I didn't like the balance of my bow when the quiver was attached to it, so I removed it and forgot about it for about a year. I started hunting with bow this autumn and needed a some way to carry my arrows. Logical place for me was to try to carry the arrows on my thigh, since I'm used to carry a pistol. Commercially available thigh quivers didn't convince me and because I'm cheap, I didn't want to spend money. 

So here's what I came up with. I had laying around almost unused drop leg platform. All it took was few zip ties. 

























It took some trial and error to get the quiver angle and height right, so I won't hit the nocks with my elbow when walking. Also I didn't want the quiver to hit the ground when I'm kneeling. 

There's also room to attach other stuff on the platform if needed. Camouflaging that contraption is a work in progress. I'm not sure what to do about that. Or if it's even needed. After some initial testing it seems to be quiet too.


----------



## spflugradt (Sep 7, 2009)

I've never liked a quiver on my bow and always attached to my pack but I really love this idea.

Steve


----------



## Bad Juju (Jun 14, 2013)

Just change vanes some combo of black and white call it good.


----------



## David W. Johnso (Sep 23, 2013)

Makes sense.

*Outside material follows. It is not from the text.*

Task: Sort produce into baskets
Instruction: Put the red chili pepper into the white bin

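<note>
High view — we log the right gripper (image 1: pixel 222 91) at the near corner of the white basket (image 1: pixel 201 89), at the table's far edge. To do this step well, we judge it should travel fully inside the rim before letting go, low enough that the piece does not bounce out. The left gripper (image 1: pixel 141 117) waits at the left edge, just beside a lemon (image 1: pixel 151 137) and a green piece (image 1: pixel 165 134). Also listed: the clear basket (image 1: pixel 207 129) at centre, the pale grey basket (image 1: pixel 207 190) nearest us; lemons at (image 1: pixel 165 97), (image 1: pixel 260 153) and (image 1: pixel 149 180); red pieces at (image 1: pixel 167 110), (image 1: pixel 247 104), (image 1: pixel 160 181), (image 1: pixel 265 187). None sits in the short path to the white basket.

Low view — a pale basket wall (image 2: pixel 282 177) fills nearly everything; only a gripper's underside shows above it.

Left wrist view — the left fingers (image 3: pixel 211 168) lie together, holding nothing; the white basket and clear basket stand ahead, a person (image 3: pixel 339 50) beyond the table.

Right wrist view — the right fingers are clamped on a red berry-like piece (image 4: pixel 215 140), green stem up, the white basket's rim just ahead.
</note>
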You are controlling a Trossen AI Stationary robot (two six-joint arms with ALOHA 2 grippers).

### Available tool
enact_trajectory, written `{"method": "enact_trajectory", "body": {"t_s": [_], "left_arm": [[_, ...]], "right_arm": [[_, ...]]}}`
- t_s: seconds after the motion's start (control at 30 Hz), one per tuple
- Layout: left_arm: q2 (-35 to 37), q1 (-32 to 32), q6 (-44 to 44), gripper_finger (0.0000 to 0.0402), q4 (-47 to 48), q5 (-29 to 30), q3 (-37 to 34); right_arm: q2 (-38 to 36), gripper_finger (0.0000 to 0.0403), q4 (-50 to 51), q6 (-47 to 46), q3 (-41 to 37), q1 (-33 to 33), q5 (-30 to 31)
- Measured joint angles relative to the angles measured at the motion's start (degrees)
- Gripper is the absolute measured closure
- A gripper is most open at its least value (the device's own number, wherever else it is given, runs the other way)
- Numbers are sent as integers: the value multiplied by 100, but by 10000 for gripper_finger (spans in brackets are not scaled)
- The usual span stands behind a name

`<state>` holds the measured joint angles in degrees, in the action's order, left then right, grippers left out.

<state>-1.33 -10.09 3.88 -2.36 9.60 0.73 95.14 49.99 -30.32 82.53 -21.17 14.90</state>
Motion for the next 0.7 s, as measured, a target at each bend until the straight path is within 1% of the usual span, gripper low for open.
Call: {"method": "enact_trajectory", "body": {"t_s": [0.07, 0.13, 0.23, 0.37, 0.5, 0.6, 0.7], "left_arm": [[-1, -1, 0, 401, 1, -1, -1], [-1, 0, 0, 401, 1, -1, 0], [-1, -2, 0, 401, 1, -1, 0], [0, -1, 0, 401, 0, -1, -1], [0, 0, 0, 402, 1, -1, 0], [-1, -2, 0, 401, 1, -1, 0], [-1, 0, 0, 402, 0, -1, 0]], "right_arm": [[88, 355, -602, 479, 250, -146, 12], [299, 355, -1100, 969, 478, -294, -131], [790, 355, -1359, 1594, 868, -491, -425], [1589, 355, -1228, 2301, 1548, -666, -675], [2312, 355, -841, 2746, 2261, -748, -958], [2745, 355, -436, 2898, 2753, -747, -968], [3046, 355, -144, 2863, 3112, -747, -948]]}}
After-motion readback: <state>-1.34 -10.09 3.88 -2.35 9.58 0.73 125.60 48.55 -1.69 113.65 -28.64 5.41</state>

Thanks for sharing.


----------



## Tunaboy (Oct 3, 2004)

Buy a second quiver mounting bracket and you can go from a bow mount quiver to a hip mount quiver in about 3 seconds.


----------



## Lerssi (May 20, 2013)

Tunaboy said:


> Buy a second quiver mounting bracket and you can go from a bow mount quiver to a hip mount quiver in about 3 seconds.


I thought about that, but the leg platform isn't stiff enough. The quiver would wobble from side to side. (hence the multiple attachment points) Maybe that's doable if I could somehow put big enough piece of sheet metal or something inside the platform and attach the mounting bracket to that. That would add some weight though.


----------



## handirifle (Jun 9, 2005)

Not being a fan of hip quivers, I like that idea. Might have to look into that myself.


----------



## Tunaboy (Oct 3, 2004)

I am sure you have seen the hip quiver that attached at your belt and also had a leg strap for added stability? I am referring to the one that Chuck Adams used.


----------



## Lerssi (May 20, 2013)

Tunaboy said:


> I am sure you have seen the hip quiver that attached at your belt and also had a leg strap for added stability? I am referring to the one that Chuck Adams used.

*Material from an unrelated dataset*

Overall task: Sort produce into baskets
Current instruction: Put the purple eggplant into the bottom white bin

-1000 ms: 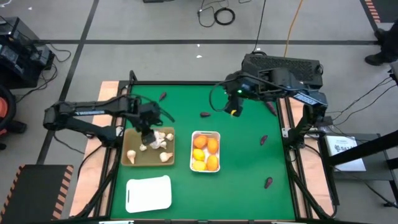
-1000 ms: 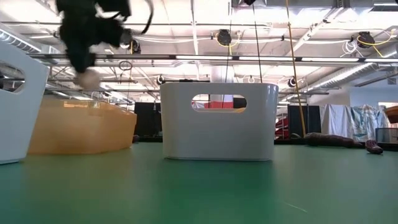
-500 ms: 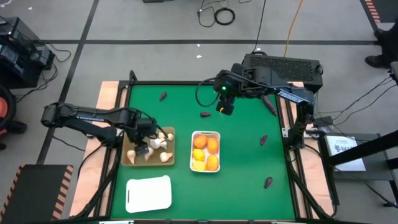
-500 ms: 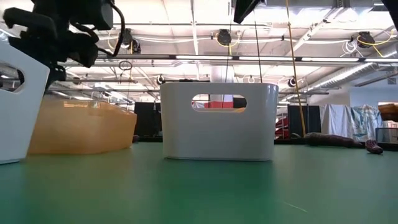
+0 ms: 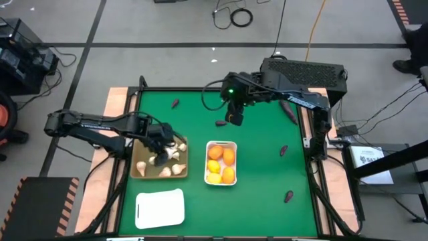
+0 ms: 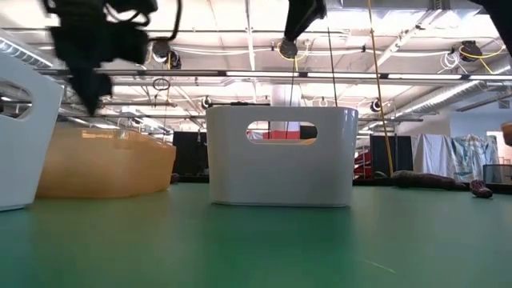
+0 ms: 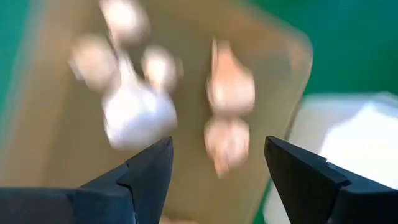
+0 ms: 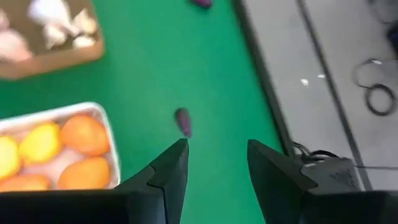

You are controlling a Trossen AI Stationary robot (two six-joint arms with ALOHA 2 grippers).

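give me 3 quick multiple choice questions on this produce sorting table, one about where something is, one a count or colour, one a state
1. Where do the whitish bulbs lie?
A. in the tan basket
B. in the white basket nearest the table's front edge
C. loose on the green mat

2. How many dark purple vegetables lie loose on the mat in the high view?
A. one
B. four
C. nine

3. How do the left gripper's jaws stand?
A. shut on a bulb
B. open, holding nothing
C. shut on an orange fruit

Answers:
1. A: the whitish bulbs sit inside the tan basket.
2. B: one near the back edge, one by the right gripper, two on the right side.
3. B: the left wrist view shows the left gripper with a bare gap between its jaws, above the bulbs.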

Yes, I'm familiar with what he used. I also found this thread: 

http://www.archerytalk.com/vb/showthread.php?t=1599134

A nice picture of quite similar use of bow quiver. Altough that one looks like it wasn't attached to thigh with anything. That one also used double brackets. One on the bow and one on the hip belt so quiver could be moved easily back on the bow. 

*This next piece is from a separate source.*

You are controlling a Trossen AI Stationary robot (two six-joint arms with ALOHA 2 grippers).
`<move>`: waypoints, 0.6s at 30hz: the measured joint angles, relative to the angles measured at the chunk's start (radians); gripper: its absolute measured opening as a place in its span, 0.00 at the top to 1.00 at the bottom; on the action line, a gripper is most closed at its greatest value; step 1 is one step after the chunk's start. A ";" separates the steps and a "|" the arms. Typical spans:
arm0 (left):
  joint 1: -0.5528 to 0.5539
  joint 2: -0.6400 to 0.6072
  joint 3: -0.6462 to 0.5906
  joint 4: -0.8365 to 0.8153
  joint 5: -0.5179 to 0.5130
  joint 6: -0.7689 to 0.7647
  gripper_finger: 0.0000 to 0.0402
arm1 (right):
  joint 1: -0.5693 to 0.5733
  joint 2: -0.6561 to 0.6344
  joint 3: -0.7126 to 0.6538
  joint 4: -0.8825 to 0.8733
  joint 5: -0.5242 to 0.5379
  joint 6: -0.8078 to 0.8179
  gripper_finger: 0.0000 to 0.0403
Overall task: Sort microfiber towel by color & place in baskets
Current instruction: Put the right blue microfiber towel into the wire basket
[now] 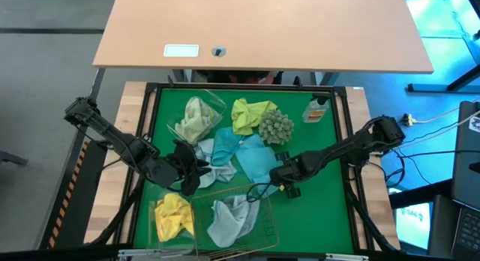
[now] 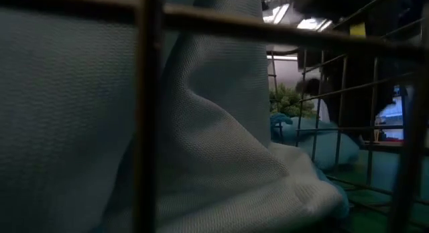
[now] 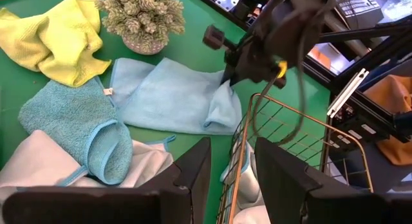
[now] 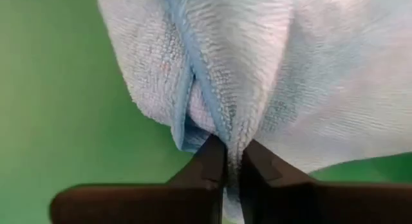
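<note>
In the high view, teal and light blue towels (image 1: 238,152) lie bunched at the middle of the green mat. A yellow towel (image 1: 251,115) lies beyond them. One clear tub (image 1: 196,118) holds a pale yellow-green towel, and another (image 1: 174,214) holds a bright yellow one. The gold wire basket (image 1: 259,223) at the near edge holds a pale blue towel (image 1: 229,220). My right gripper (image 1: 279,176) is shut on the light blue towel (image 3: 170,95). My left gripper (image 3: 232,179) is open above the basket's far left corner. My right gripper pinches a bunched fold of the light blue towel at its end nearest the basket (image 4: 222,130), between both fingers, with the hemmed edge and several layers gathered in. The fingers come slanting down from the table's right. The rest of the towel lies spread on the mat.
A spiky grey-green ball (image 1: 275,126) sits just beyond the towels, and a small bottle (image 1: 316,109) stands toward the far right corner. A black frame (image 1: 349,141) rims the mat. Bare green mat (image 1: 315,208) lies right of the basket.
</note>
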 joint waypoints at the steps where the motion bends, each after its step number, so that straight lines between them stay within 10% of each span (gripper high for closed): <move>1: 0.000 0.000 0.000 0.000 0.000 0.000 0.71 | 0.000 -0.021 0.001 -0.004 0.006 0.000 0.93; 18: 0.001 0.005 -0.001 -0.003 0.000 0.000 0.71 | 0.000 -0.445 0.002 -0.019 0.175 0.001 0.99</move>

My point to make my own was to try out if I even like thigh quiver, use what I had and not spend any money. My "build" can be easily taken apart and both the platform and bow quiver are still usable for their original purpose.


----------



## Killemquietly (Dec 3, 2006)

Nice work, great setup for spot n stalk. I see you're outfitted for it well!


----------



## Lerssi (May 20, 2013)

Just curious if anyone has tried this way to carry their arrows? If so, what do you think about it?


----------



## RGV hunter (Sep 20, 2014)

I use the quiver attached to my bow. There is too much brush where I hunt and the quiver would get tangled on the branches if I had it on my hip. Its a good idea though.


----------